More specifially it is supposed the handle …
- … comments (usually just ignoring them)
- … whitespaces (usually ignoring them as well)
- … special characters
- For Java: ‘{‘, ‘}’, ‘[’, ‘]’, ‘(‘, ‘)’, ‘.’, ‘;’, ‘:’, ‘=’, ‘+’, ‘-‘, …
- … language keywords
- For Java: abstract, assert, boolean, break, byte, case, catch, char, class, const, continue, default, do, double, else, enum, extends, final, finally, float, for, goto, if, implements, import, instanceof, int, long, native, new, package, private, protected, public, return, short, static, strictfp, super, switch, synchronized, this, throw, throws, transient, try, void, volatile, while
- … identifiers
- Variable names
- Function names
- Class names
- ….
- … literals
- Double-quoted strings: “Hello”
- Single-quoted string/character: ‘H’
- Numbers: 42, 23.01, 1e6, 0x1e, 1.0f, 0123
- Reserved words: false, null, true
If the lexical structure of a program is correct the lexical analyzer will convert the source code of a program to a parser-specific sequence of tokens.
Java-like example:
class MyClass {
void doIt ( ) {
System.out.println("Hello " + 42);
}
}
Keyword("class"), Identifier("MyClass"), Char('{'),
Keyword("void"), Identifier("doIt"), Char('('), Char(')'), Char('{'),
Identifier("System"), Char('.'), Identifier("out"), Char('.'),
Identifier("println"), Char('('), StringLiteral("Hello "), Char('+'), IntLiteral(42), Char(')'), Char(';'),
Char('}'),
Char('}')
Classically lexical analyzers are generated using the UNIX “lex” tool, which is actually part of the POSIX standard. The originally version of “lex” was closed source (AT&T). Todays de-facto standard is the open-source version flex (which is not based on the original code and actually not part of GNU).
What’s a parser
A parser is supposed to perform a syntactic analysis of the token stream provided by the lexer and generate the desired output, which may be …
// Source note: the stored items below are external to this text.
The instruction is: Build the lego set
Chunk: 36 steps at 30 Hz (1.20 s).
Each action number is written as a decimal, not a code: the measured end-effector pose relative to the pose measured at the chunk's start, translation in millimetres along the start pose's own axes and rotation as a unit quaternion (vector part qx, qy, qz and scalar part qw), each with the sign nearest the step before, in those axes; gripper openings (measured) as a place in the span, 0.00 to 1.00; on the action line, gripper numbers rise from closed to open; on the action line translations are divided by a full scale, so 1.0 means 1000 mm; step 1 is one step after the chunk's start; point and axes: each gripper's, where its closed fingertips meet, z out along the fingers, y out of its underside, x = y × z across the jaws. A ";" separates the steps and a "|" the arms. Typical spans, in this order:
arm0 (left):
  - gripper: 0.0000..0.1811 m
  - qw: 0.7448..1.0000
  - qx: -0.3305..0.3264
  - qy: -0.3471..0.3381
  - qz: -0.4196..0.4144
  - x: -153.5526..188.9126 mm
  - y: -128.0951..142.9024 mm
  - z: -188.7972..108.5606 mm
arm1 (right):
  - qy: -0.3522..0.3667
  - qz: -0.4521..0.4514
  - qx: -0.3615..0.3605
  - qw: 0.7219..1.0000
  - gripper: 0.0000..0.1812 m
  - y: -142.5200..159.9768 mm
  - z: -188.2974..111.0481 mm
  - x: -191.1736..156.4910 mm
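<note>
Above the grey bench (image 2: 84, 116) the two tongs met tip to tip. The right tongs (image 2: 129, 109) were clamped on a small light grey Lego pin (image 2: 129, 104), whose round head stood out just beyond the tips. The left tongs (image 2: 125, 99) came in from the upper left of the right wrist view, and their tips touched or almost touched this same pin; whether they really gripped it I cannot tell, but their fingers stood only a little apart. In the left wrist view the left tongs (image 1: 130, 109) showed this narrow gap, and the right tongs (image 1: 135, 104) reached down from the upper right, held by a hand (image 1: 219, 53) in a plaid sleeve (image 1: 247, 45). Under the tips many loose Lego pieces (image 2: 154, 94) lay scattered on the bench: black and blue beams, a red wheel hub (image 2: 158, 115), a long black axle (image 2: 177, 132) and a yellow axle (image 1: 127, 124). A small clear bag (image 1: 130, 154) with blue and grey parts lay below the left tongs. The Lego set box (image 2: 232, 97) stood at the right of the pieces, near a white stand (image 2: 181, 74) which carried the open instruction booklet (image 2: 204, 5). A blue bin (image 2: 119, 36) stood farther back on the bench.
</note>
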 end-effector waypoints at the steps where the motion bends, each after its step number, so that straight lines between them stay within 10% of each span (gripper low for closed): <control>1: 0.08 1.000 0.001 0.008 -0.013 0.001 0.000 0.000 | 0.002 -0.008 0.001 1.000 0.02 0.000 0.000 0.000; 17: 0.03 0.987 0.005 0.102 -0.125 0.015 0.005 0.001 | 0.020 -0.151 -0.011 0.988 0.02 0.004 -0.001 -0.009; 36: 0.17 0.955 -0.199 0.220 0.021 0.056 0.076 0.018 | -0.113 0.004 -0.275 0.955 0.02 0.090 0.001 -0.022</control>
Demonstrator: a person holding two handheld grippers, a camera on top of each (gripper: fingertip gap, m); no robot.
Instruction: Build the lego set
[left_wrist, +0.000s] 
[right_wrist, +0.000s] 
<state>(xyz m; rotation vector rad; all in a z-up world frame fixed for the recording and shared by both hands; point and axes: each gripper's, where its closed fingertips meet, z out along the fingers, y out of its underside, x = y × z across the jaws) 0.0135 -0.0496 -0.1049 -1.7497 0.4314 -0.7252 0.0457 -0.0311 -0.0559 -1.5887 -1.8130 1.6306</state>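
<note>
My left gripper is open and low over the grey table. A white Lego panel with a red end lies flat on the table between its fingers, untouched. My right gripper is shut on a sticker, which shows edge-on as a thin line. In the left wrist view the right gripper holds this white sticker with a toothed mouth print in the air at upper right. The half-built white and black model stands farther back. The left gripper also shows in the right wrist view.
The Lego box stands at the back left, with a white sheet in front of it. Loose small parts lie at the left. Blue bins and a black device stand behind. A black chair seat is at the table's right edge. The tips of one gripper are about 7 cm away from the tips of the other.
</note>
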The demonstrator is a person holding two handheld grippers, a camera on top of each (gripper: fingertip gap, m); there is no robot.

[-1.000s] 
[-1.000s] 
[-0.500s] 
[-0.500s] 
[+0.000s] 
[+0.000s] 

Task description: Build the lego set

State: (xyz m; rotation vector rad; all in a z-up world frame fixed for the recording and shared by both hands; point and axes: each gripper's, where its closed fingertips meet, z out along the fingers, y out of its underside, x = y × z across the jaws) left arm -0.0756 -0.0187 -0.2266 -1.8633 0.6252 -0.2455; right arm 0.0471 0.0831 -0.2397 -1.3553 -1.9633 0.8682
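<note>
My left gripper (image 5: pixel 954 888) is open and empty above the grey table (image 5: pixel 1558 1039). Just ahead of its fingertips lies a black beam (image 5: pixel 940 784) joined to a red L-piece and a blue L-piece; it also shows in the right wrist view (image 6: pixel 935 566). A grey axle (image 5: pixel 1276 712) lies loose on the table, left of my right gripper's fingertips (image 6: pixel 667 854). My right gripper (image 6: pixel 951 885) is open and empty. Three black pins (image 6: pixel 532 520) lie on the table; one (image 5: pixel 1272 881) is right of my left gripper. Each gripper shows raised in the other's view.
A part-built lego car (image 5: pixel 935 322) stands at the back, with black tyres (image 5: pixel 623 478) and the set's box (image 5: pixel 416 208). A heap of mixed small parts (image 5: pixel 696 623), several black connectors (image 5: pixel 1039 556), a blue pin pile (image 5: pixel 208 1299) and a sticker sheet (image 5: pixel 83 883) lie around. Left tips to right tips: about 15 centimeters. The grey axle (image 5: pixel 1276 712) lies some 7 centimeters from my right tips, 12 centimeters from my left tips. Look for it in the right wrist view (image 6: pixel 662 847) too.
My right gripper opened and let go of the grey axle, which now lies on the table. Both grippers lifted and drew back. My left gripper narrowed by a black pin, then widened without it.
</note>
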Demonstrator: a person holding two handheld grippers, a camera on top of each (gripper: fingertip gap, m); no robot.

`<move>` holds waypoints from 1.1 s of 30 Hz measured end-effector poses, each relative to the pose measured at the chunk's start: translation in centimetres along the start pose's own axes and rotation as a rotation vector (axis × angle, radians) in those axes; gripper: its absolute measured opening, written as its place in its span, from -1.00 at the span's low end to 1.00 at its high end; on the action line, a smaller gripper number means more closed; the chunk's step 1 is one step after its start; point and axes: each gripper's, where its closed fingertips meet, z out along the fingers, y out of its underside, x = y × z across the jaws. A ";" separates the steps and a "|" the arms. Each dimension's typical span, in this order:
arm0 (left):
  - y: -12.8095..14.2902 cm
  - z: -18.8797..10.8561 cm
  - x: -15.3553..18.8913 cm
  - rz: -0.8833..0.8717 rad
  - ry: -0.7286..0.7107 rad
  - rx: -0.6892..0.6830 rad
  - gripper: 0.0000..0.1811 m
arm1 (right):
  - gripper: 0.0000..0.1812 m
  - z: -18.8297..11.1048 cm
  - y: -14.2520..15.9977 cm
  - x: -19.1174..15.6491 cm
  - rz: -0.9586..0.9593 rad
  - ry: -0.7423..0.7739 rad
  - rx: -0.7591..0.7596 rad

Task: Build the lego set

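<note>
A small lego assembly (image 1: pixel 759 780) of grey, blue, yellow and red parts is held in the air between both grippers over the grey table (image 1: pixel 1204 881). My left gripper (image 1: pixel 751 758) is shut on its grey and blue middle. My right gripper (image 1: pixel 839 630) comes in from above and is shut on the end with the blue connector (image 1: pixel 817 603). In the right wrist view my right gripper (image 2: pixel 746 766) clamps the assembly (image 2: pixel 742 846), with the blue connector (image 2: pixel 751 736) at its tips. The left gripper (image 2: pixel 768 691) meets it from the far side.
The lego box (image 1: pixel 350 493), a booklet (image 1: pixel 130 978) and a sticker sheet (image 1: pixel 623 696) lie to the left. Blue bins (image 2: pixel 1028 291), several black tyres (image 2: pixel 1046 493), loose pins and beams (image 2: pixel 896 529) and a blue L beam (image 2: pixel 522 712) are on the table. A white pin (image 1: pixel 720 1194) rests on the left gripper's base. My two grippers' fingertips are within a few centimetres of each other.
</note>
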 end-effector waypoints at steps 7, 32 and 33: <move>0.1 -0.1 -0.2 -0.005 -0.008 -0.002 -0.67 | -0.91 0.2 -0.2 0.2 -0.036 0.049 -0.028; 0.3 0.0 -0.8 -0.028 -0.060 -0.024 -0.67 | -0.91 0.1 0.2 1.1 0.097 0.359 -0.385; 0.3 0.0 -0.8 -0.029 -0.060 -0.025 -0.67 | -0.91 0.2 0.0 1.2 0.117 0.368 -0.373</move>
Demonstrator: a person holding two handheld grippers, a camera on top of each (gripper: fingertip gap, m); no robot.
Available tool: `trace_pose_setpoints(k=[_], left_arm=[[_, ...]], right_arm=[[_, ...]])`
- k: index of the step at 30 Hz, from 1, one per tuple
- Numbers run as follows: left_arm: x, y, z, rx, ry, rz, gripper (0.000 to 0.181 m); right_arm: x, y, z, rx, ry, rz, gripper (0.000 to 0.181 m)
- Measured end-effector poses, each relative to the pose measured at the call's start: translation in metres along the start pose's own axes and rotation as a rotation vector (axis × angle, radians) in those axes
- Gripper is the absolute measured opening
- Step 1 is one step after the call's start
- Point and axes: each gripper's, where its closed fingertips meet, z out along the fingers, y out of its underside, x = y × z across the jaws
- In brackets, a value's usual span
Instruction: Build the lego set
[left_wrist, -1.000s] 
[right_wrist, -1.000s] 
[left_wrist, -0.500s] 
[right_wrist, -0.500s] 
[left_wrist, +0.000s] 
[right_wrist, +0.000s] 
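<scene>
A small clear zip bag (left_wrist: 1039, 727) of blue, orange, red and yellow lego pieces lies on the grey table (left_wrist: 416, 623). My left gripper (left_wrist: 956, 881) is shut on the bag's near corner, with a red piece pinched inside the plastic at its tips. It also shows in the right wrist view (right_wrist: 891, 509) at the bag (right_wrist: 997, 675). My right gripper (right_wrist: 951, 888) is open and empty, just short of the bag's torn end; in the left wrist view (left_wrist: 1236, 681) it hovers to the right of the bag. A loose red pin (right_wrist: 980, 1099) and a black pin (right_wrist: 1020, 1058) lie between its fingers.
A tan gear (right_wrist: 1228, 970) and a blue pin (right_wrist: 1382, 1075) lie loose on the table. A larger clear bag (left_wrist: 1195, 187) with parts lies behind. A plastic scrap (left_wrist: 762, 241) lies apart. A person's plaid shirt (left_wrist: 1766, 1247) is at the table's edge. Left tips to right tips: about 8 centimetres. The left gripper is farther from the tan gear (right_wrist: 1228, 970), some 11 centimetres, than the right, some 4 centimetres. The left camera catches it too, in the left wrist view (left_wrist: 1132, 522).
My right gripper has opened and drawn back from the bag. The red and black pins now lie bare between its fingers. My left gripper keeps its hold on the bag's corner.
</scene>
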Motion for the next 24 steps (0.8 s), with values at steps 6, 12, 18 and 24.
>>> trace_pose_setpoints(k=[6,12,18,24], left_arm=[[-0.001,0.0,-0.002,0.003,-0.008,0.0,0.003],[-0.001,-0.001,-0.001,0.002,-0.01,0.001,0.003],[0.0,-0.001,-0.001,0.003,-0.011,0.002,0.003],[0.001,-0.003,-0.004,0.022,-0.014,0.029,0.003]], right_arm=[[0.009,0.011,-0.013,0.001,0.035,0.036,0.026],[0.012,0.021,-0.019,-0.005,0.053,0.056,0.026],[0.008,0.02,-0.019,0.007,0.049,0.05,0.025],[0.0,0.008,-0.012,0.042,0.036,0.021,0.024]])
- … concrete machine code (C, C++, …)
- … byte-code for a VM (Java, PHP/Zend, …)
- … an abstract syntax tree for interpretation or further processing
Classically parsers are generated using the UNIX “yacc” tool, which is part of the POSIX standard as well. Like “lex” the original version of “yacc” was closed source (AT&T). Todays de-facto standards are GNU’s bison or Berkley’s byacc.